## What you should do
All of the data below is to be printed again exactly.

## The data
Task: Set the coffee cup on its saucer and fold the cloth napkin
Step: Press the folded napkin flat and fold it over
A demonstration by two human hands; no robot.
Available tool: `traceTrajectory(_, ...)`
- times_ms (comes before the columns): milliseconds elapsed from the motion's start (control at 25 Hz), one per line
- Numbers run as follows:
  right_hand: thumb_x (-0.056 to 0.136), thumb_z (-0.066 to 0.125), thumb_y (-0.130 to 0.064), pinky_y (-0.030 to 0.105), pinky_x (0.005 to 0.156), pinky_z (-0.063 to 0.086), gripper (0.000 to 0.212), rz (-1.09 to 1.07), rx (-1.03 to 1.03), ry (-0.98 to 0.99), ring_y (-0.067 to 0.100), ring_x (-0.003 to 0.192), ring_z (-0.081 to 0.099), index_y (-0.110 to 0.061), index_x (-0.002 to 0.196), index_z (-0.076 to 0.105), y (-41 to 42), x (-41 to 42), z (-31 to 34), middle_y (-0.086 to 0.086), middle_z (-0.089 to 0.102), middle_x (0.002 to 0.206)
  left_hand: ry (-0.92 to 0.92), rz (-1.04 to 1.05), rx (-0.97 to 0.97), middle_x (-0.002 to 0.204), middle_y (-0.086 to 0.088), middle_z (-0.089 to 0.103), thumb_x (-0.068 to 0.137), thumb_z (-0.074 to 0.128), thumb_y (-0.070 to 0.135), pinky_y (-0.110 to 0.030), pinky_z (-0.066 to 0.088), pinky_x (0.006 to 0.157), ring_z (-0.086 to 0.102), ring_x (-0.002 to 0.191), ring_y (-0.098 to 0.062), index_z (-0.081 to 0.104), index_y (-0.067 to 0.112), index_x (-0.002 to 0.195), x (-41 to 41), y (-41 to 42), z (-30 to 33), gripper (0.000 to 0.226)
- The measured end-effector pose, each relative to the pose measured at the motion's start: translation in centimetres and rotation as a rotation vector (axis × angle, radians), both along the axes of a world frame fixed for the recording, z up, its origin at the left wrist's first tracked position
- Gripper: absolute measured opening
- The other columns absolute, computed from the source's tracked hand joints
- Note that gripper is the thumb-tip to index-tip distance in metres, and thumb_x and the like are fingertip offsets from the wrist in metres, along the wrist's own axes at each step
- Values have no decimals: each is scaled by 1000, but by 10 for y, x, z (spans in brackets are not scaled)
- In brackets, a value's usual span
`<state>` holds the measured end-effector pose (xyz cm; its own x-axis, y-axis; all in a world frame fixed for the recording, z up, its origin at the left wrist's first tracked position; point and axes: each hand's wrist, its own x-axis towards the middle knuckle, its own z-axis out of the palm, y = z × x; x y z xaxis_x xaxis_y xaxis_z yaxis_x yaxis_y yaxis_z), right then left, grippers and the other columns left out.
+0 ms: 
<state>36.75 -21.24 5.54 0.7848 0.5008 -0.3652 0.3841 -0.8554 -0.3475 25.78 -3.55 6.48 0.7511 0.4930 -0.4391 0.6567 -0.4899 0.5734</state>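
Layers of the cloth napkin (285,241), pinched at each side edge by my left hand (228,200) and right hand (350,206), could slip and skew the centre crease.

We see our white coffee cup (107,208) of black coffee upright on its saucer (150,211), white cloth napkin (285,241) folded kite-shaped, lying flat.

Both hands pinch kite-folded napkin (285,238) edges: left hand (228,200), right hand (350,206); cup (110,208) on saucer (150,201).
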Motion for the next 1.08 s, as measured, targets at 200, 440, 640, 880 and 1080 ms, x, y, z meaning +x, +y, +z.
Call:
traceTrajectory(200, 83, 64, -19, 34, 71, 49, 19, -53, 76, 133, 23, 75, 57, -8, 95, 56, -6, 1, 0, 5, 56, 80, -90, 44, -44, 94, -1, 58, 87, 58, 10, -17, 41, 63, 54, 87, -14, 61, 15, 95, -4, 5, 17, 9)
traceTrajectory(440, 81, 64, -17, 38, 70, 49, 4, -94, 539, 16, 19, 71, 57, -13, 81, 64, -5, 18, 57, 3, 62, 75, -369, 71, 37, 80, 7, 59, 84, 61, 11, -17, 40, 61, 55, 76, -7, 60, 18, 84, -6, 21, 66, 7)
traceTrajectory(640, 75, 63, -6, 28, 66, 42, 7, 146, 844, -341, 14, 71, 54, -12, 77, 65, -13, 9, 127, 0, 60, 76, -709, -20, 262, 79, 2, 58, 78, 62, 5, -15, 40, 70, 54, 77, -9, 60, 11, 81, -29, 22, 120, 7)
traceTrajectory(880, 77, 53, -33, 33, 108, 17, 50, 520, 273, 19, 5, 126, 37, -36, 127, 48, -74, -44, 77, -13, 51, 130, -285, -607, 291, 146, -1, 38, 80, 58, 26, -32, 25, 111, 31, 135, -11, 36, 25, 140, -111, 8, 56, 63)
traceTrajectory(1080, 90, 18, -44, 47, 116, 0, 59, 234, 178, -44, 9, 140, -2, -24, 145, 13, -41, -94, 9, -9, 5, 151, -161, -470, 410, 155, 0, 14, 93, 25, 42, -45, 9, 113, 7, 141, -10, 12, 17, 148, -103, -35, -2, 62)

## Output below
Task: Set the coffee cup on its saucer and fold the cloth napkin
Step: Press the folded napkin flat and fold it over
A demonstration by two human hands; no robot.
Available tool: `traceTrajectory(_, ...)`
- times_ms (comes before the columns): milliseconds elapsed from the motion's start (control at 25 Hz), one per line
- Numbers run as follows:
  right_hand: thumb_x (-0.056 to 0.136), thumb_z (-0.066 to 0.125), thumb_y (-0.130 to 0.064), pinky_y (-0.030 to 0.105), pinky_x (0.005 to 0.156), pinky_z (-0.063 to 0.086), gripper (0.000 to 0.212), rz (-1.09 to 1.07), rx (-1.03 to 1.03), ry (-0.98 to 0.99), ring_y (-0.067 to 0.100), ring_x (-0.003 to 0.192), ring_z (-0.081 to 0.099), index_y (-0.110 to 0.061), index_x (-0.002 to 0.196), index_z (-0.076 to 0.105), y (-41 to 42), x (-41 to 42), z (-31 to 34), middle_y (-0.086 to 0.086), middle_z (-0.089 to 0.102), middle_x (0.002 to 0.206)
  left_hand: ry (-0.92 to 0.92), rz (-1.04 to 1.05), rx (-0.97 to 0.97), middle_x (-0.002 to 0.204), middle_y (-0.086 to 0.088), middle_z (-0.089 to 0.103), thumb_x (-0.068 to 0.137), thumb_z (-0.074 to 0.128), thumb_y (-0.070 to 0.135), pinky_y (-0.110 to 0.030), pinky_z (-0.066 to 0.088), pinky_x (0.006 to 0.157), ring_z (-0.086 to 0.102), ring_x (-0.002 to 0.191), ring_y (-0.098 to 0.062), index_z (-0.081 to 0.104), index_y (-0.067 to 0.112), index_x (-0.002 to 0.195), x (-41 to 41), y (-41 to 42), z (-30 to 33), gripper (0.000 to 0.226)
- The measured end-effector pose, each relative to the pose measured at the motion's start: translation in centimetres and rotation as a rotation vector (axis × angle, radians), both along the axes of a world frame fixed for the recording, z up, its origin at the left wrist's first tracked position
- Gripper: absolute measured opening
- The other columns absolute, computed from the source's tracked hand joints
- Note that gripper is the thumb-tip to index-tip distance in metres, and thumb_x and the like are fingertip offsets from the wrist in metres, along the wrist's own axes at each step
- Values have no decimals: each is scaled by 1000, but by 10 for y, x, z (spans in brackets are not scaled)
- In brackets, a value's usual span
`<state>` holds the measured end-effector pose (xyz cm; its own x-axis, y-axis; all in a world frame fixed for the recording, z up, its origin at the left wrist's first tracked position; point and axes: each hand's wrist, its own x-axis towards the middle knuckle, its own z-axis out of the palm, y = z × x; x y z xaxis_x xaxis_y xaxis_z yaxis_x yaxis_y yaxis_z), right then left, grippers and the other columns left out.
+0 ms: 
<state>36.75 -21.24 5.54 0.7848 0.5008 -0.3652 0.3841 -0.8554 -0.3475 25.78 -3.55 6.48 0.7511 0.4930 -0.4391 0.6567 -0.4899 0.5734</state>
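Layers of the cloth napkin (285,241), pinched at each side edge by my left hand (228,200) and right hand (350,206), could slip and skew the centre crease.

We see our white coffee cup (107,208) of black coffee upright on its saucer (150,211), white cloth napkin (285,241) folded kite-shaped, lying flat.

Both hands pinch kite-folded napkin (285,238) edges: left hand (228,200), right hand (350,206); cup (110,208) on saucer (150,201).
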Motion for the next 1.08 s, as measured, targets at 200, 440, 640, 880 and 1080 ms, x, y, z meaning +x, +y, +z.
Call:
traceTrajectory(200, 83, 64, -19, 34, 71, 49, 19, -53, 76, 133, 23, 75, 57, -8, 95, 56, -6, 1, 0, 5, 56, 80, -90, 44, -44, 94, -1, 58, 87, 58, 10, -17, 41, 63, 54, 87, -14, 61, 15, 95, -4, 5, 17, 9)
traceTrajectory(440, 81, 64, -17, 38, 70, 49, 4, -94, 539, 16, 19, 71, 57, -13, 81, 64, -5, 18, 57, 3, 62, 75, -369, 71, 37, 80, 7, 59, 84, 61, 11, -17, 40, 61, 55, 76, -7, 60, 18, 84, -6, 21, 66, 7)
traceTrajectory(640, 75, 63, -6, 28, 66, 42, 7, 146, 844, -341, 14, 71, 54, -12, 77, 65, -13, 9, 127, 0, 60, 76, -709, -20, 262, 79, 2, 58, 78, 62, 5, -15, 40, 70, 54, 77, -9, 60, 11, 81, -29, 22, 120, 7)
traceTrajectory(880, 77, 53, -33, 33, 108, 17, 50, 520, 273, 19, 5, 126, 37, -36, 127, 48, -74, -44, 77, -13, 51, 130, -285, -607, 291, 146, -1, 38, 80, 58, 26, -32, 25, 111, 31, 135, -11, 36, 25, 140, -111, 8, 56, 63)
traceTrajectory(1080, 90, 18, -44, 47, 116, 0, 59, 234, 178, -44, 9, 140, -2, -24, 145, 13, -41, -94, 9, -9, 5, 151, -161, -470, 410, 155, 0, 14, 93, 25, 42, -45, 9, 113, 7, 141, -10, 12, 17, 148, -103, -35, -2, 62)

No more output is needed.